UK - As asset managers launch a stream of new liability driven investment solutions marketed as an answer to pension funds' asset liability mismatch, Mercer Investment Consulting has warned the benefit of such solutions must be weighed against the cost of implementation.
Mercer says many of the new investment strategy approaches, including LDI, incur higher governance and transaction costs. The pay-back, the consultant says, must be large enough to justify these costs.
“Trustees should consider what is being offered by LDI in the context of their overall investment policy, including the extent to which they can essentially replicate what individual managers are offering more cheaply and in a more diversified way,” said Andrew Kirton, head of UK investment consulting.
“As a principle, we do not advocate incurring unnecessary transaction costs or yield loss to achieve spurious matching.”
In a recent paper Current Investment Strategy Initiatives, Mercer said it supports diversification measures, reduced reliance on equities, portable alpha as a balance or risk, reducing interest rate and inflation risk and adoption of less constrained approaches to equity and bond investment.
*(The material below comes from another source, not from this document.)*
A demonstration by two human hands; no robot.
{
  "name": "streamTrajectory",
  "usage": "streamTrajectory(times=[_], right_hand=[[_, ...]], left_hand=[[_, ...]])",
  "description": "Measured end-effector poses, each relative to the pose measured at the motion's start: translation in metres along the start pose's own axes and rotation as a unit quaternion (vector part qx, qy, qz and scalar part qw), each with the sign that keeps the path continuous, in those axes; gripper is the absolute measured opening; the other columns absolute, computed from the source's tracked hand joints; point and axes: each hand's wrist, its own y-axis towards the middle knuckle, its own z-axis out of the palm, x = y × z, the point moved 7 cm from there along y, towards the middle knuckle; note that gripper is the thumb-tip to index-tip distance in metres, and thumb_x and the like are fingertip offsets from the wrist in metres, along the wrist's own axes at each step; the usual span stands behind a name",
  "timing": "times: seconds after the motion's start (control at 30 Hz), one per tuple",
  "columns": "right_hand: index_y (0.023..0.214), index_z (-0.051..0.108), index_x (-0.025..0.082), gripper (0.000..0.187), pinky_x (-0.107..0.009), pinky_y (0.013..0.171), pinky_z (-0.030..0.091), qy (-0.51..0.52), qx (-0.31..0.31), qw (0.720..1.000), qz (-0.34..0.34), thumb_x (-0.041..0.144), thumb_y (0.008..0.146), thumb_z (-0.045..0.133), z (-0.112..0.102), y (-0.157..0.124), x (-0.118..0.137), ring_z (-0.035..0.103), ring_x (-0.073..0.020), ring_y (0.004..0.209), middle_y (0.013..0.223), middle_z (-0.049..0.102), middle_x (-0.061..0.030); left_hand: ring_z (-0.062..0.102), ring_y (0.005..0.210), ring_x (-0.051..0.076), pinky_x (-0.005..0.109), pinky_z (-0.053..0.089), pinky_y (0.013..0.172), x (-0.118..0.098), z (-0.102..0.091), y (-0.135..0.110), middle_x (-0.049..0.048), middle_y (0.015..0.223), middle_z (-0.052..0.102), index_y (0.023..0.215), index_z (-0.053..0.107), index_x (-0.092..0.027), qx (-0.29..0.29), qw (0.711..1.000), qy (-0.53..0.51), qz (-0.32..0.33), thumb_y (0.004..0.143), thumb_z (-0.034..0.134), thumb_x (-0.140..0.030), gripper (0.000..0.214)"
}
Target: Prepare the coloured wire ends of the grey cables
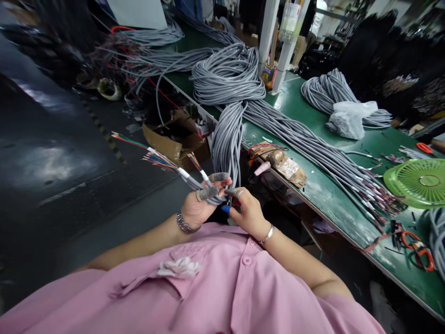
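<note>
My left hand (200, 204) is closed round a few grey cables (194, 182) whose stripped ends fan out to the upper left into thin coloured wires (153, 157). Worn grey finger covers sit on its fingertips. My right hand (246, 211) is closed on the same cables just to the right, pinching them between thumb and fingers, with a blue piece showing at the thumb. Both hands are held in front of my pink shirt, below a hanging bundle of grey cables (227, 139).
A green workbench (320, 185) runs from the upper middle to the lower right, covered with long grey cable bundles (229, 76). A green plastic basket (422, 181), white plastic bag (349, 118), orange-handled cutters (417, 246) and white post (267, 32) are on it. An open cardboard box (174, 139) sits on the dark floor.
</note>
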Motion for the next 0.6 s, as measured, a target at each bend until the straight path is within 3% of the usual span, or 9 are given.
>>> streamTrajectory(times=[0.17,0.33,0.43,0.5,0.6], right_hand=[[0.108,0.059,0.019,0.03,-0.029,0.071,0.047,-0.025,-0.027,0.999,-0.028,0.014,0.079,0.056,0.002,0.005,-0.002,0.055,-0.0174,0.075,0.088,0.061,-0.0051],[0.097,0.058,0.019,0.018,-0.03,0.07,0.046,-0.003,-0.062,0.998,-0.03,0.015,0.08,0.053,-0.004,0.0,-0.003,0.052,-0.017,0.073,0.085,0.057,-0.0041],[0.098,0.059,0.019,0.016,-0.031,0.073,0.047,0.019,-0.086,0.996,-0.015,0.018,0.085,0.05,-0.016,-0.007,-0.011,0.053,-0.018,0.078,0.088,0.056,-0.0059],[0.102,0.06,0.019,0.018,-0.033,0.077,0.047,0.03,-0.094,0.995,-0.011,0.021,0.089,0.047,-0.025,-0.013,-0.018,0.055,-0.0189,0.082,0.091,0.057,-0.0072],[0.107,0.062,0.02,0.024,-0.034,0.08,0.047,0.034,-0.095,0.995,-0.009,0.024,0.093,0.043,-0.033,-0.021,-0.031,0.056,-0.0196,0.087,0.094,0.059,-0.008]], left_hand=[[0.066,0.091,0.02,0.026,0.051,0.077,0.004,0.018,0.001,0.0088,0.1,0.073,0.101,0.072,-0.014,0.013,0.999,0.027,-0.017,0.064,0.078,-0.019,0.038],[0.065,0.097,0.019,0.026,0.049,0.084,0.009,0.015,-0.001,0.0097,0.108,0.072,0.106,0.072,-0.014,0.018,0.997,0.076,-0.013,0.07,0.076,-0.017,0.036],[0.065,0.086,0.016,0.021,0.048,0.068,0.008,0.006,-0.003,0.0125,0.111,0.07,0.112,0.07,-0.013,0.034,0.994,0.099,-0.017,0.072,0.075,-0.018,0.04],[0.065,0.077,0.015,0.019,0.044,0.054,-0.005,-0.006,-0.002,0.0146,0.107,0.071,0.107,0.072,-0.011,0.022,0.992,0.126,0.011,0.074,0.074,-0.025,0.036],[0.053,0.047,0.007,0.018,0.034,0.041,-0.035,-0.028,0.002,0.0089,0.08,0.072,0.099,0.073,-0.011,-0.009,0.975,0.219,0.042,0.076,0.073,-0.028,0.029]])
However the firm warned the benefits may not always outweigh the costs.
On the move from equities to bonds, Kirton said: “We expect equity markets to return lower absolute returns than in the past but there is a danger that the removal of equity risk is being oversold. Most pension funds are just as exposed to interest rate and inflation risk, and many of the alternative sources of return diversification have considerably higher hurdle rates, reflecting higher associated fees.”
He described the promotion of the death of the benchmark as “misguided” and said risk overlays were not always the best way for trustees to reduce inflation risk.
“There is a difference between less constrained investing with a defined benchmark and performance target, and giving blanket freedom to managers as to how they invest with no regard to a benchmark at all,” he said. “The promotion of such ‘anti-benchmark’ investing is in our view misguided.”
He continued: “Maximising duration and inflation risk reduction across a fund’s liabilities can be achieved through the use of more complex risk overlays. However, trustees need to balance the additional benefit gained with the additional cost, both governance and transactional, of implementing them.”